WHAT YOU ARE ASKED TO DO -
Pictures should be left out while the data beneath this task is written out word for word.

------------------------------------------------------------

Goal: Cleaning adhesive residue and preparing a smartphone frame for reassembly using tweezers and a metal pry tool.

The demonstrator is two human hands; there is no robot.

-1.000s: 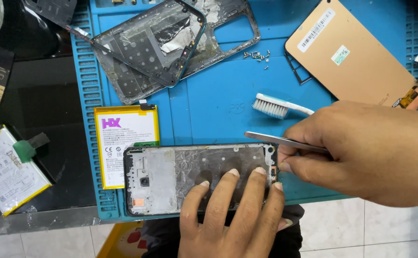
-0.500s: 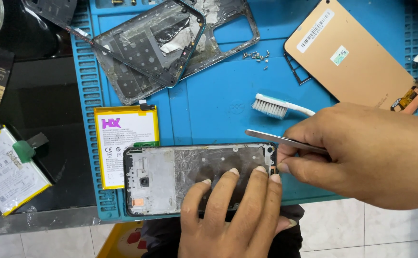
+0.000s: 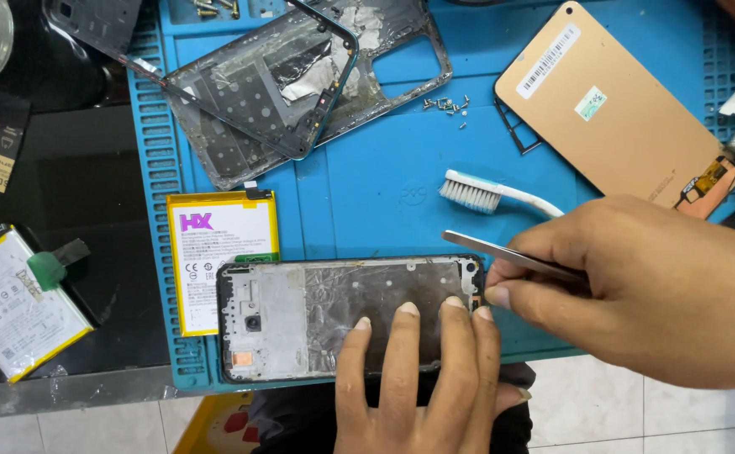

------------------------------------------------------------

WRITTEN ANSWER -
Goal: Cleaning adhesive residue and preparing a smartphone frame for reassembly using tweezers and a metal pry tool.

The demonstrator is two human hands; there is no robot.

-1.000s: 
-0.500s: 
+0.000s: 

No more work is needed on this exercise.